Дьявол снисходительно улыбается. Он пахнет лимоном.
– Знаю, это прозвучит странно из моих уст, – говорит он, – но есть вещи, о которых лучше не знать. Пример Евы. В любом случае, мисс Уэст. Вас уже ждут в других местах.
И с этими словами он взмахивает рукой, и теплый ветер сбивает меня с ног и несет вдоль прохода, мои волосы выбиваются из-под чепца и развеваются. Двери собора Святой Марии со стоном распахиваются, и я вылетаю в ослепительную яркость, с восторгом в сердце, легкая, как искра, хотя не могу объяснить почему.
Я просыпаюсь от скрипа ключа. Это тюремщик пришел забрать меня, потому что я живая. Я поднимаюсь, мне холодно и больно, потому что я живая, и я протягиваю руки, чтобы он снова надел на них кандалы. В свете лампы надзирателя я могу разглядеть лицо своего ночного соседа, рядом с которым я только что спала; и то, что я уже подозревала, подтверждается: это тот самый кавалер, хотя теперь он походит на тех созданий, которых иногда находят замерзшими до смерти в стоге сена, его раздутое лицо наполовину закрывают свалявшиеся волосы. На скрюченном, почерневшем пальце трупа все еще сверкает бирюза. Я вижу, что тюремщик тоже заметил перстень, и гадаю, за сколько он его продаст. Вероятно, когда-то перстень принадлежал женщине. Возможно, возлюбленной. Труп, замечаю я, интересное слово.
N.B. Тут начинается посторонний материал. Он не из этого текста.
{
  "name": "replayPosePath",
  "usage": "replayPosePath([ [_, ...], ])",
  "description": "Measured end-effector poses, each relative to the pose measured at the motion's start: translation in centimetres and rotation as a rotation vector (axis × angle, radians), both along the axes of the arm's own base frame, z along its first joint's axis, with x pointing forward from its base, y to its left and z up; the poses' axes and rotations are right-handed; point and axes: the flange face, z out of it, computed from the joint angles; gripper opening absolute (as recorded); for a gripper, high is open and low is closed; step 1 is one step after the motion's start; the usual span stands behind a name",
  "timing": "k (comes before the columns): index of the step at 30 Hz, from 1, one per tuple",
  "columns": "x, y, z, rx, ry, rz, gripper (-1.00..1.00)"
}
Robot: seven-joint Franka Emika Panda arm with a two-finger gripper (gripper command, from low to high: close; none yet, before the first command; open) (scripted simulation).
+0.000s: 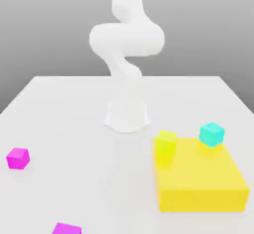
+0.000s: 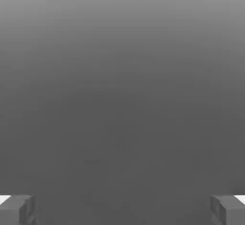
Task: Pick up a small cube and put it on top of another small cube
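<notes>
Exterior view: white table (image 1: 64, 109) with the arm's white base (image 1: 127, 116) near its middle, the arm rising and folding upward out of frame. A magenta cube (image 1: 18, 158), small and plain, sits on the table at the exterior view's left, well apart from everything else. A second magenta cube (image 1: 66, 229) lies at the lower edge of the frame, partly cut off; I cannot tell from the renders which of the two is the one meant. The cyan cube (image 1: 212, 134) is small and turquoise, about the same size, at the far edge of the big yellow block (image 1: 201, 178) on the exterior view's right; whether it rests on the block or just behind it, cannot tell. A yellow-green cube (image 1: 165, 146) stands at the block's near-left corner, touching it.

Hand view: gripper (image 2: 122, 209) with two grey fingertips (image 2: 16, 210) at opposite sides of the frame, spread wide, nothing between them. Beyond them plain grey background.

Both magenta cubes lie on the table, well away from the arm's base; the cyan cube lies on the other side of the base.
</notes>
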Motion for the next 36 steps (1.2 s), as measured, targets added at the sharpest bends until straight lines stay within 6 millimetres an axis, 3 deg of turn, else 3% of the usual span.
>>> replayPosePath([
  [4, 3.5, -6.7, -7.9, 0.090, 0.112, -0.242, 0.00],
  [9, 4.1, -15.3, -18.1, 0.208, 0.233, -0.542, 0.00],
  [14, 0.9, -23.0, -28.5, 0.333, 0.340, -0.848, 0.00],
  [18, -4.6, -28.2, -36.7, 0.445, 0.415, -1.114, 0.00],
  [21, -9.2, -30.4, -42.4, 0.529, 0.469, -1.301, 0.00],
  [23, -12.0, -30.8, -46.0, 0.580, 0.504, -1.408, 0.00],
  [29, -13.2, -30.9, -53.1, 0.601, 0.521, -1.456, 0.00],
  [30, -13.3, -30.8, -53.8, 0.601, 0.522, -1.456, -1.00],
  [36, -13.3, -30.8, -54.1, 0.600, 0.520, -1.457, -1.00],
])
Меня ведут по проходу, потом по другому проходу, и вынужденная бодрость ходьбы вскоре возвращает чувствительность моим затекшим ногам. Мы проходим мимо узких окон, и бледно-красный рассвет пробивается огненными нитями по старому камню стен, он касается моей кожи, когда я прохожу мимо. Такой утренний свет может означать и жару, и мороз. Скоро наступит весна, а за ней лето и летние слушания. Я живая.
Они спят, прижавшись друг к дружке, словно животные, – просто клубок обмякших переплетенных конечностей, и за то мгновение, которое требуется моим глазам, чтобы снова привыкнуть к полной темноте камеры, я успеваю задаться вопросом, смогла бы я это сделать: смогла бы ли я проклясть их всех, чтобы спасти себя, чтобы выйти в прекрасное сине-золотое обещание утра. Первое лицо, которое я различаю сквозь мрак, – лицо моей матери. Она проснулась и смотрит на меня, стоящую у двери. Аккуратно она отделяется от остальных и поднимается, затем подходит, чтобы обнять меня и – да – погладить по щеке и прижать мое лицо к своему плечу.